How the 2017 Act improved on the 1987 regime

The repealed Mental Health Act, 1987 contained no comparable, freestanding right to confidentiality or to information framed in the language of patient autonomy. Confidentiality, to the extent it existed, rested on professional ethics and the general law rather than on an enforceable statutory entitlement, and the patient's access to their own records was not guaranteed at all. The 1987 Act's centre of gravity was institutional and custodial; the patient was largely a subject of administration.

The 2017 Act reframes the same subject-matter around the individual. It names the right (Section 23), specifies the duty-bearers and the exhaustive exceptions, singles out the media for special treatment (Section 24), guarantees comprehensible information (Section 22) and grants supervised access to records (Section 25). This is the practical face of the larger paradigm shift discussed in our introduction to the Mental Healthcare Act — from a regime that managed patients to one that recognises rights-holders. The confidentiality and information provisions are perhaps the clearest doctrinal illustration of that shift, because they take what used to be discretionary professional decency and make it a matter of legal obligation owed to a person whose autonomy and dignity the Act is bound to respect.

Frequently asked questions

Which sections of the Mental Healthcare Act, 2017 deal with confidentiality and information?

Section 22 confers the right to information, Section 23 confers the right to confidentiality (with seven exceptions in sub-section 2), Section 24 restricts release of information to the media and extends protection to digital data, and Section 25 grants the right to access one's own medical records. All four sit in Chapter V on the rights of persons with mental illness.

What are the exceptions to the right to confidentiality under Section 23?

Section 23(2) permits disclosure: to the nominated representative to discharge their duties; to other health professionals for care and treatment; to protect another person from harm or violence; only such information as is necessary to protect against identified harm; only such information as is necessary to prevent a threat to life; on the order of the Board, Central Authority, High Court, Supreme Court or other statutory authority; and in the interests of public safety and security.

Can a hospital release a mental health patient's photograph to the media?

No. Under Section 24(1), no photograph or other information about a person with mental illness undergoing treatment at a mental health establishment may be released to the media without that person's own consent. The Section 23(2) exceptions do not automatically apply to media release; the patient's personal consent is required.

How does the right to privacy in Puttaswamy relate to mental health confidentiality?

In Justice K.S. Puttaswamy v. Union of India, (2017) 10 SCC 1, a nine-judge Bench held privacy to be a fundamental right under Article 21, including informational privacy over health data. This constitutionalises Section 23: compelled disclosure of mental health information must satisfy the proportionality test, which the Act mirrors in its "only such information as is necessary" exceptions.
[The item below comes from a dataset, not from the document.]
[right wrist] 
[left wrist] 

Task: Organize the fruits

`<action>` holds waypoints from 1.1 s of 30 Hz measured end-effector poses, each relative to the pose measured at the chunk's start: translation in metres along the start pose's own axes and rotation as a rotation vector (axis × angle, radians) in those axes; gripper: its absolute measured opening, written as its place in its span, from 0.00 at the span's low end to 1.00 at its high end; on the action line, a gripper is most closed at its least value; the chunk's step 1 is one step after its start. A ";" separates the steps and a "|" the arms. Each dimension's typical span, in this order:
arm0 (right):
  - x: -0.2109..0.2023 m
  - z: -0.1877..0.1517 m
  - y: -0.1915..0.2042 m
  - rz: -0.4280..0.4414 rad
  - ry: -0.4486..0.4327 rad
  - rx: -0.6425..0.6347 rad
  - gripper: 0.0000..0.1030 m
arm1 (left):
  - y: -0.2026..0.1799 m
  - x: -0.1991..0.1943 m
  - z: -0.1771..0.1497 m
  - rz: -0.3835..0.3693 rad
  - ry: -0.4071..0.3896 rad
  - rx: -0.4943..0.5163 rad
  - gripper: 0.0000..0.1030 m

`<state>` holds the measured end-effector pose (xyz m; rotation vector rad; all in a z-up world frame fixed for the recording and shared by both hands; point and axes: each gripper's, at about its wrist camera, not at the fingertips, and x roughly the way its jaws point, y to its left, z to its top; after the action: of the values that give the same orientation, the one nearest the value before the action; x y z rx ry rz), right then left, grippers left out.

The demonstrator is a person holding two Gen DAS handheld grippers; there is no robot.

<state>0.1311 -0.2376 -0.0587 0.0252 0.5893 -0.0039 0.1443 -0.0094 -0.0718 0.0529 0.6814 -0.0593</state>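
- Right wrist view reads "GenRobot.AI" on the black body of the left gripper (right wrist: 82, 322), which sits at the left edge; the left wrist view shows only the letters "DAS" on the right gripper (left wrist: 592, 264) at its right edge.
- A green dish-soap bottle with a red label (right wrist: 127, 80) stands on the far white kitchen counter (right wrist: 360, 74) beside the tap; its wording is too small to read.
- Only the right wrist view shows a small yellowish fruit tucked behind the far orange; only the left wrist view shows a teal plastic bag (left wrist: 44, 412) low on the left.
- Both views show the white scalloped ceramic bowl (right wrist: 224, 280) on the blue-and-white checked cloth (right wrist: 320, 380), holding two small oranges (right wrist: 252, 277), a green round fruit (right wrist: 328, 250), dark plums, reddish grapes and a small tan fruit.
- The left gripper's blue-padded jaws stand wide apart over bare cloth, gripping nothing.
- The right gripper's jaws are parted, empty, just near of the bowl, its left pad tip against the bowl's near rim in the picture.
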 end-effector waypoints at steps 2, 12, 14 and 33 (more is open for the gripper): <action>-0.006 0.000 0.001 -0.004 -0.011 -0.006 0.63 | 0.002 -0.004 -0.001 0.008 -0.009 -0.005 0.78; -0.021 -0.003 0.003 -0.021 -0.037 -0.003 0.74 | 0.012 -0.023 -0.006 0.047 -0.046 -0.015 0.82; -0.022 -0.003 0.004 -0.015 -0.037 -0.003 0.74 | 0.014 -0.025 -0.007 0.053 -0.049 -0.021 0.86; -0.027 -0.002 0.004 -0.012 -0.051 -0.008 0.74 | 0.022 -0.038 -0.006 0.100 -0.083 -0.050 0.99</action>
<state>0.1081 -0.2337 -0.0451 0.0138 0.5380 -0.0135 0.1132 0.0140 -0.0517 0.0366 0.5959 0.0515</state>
What did Mr 'X' v. Hospital 'Z' decide about breaching medical confidentiality?

In Mr 'X' v. Hospital 'Z', (1998) 8 SCC 296, the Supreme Court held that a doctor's duty of confidentiality is not absolute and may be overridden in the public interest to protect an identified person from a real, immediate risk to health or life. The later clarificatory ruling in (2003) 1 SCC 500 left the disclosure holding intact while disowning wider observations on the right to marry.

Can a patient be denied access to their own medical records?

Only narrowly. Under Section 25(2) the mental health professional may withhold specific information if disclosure would cause serious mental harm to the patient or a likelihood of harm to others. Even then, Section 25(3) requires the professional to inform the patient of the right to apply to the concerned Board for an order directing release, so the withholding is always reviewable.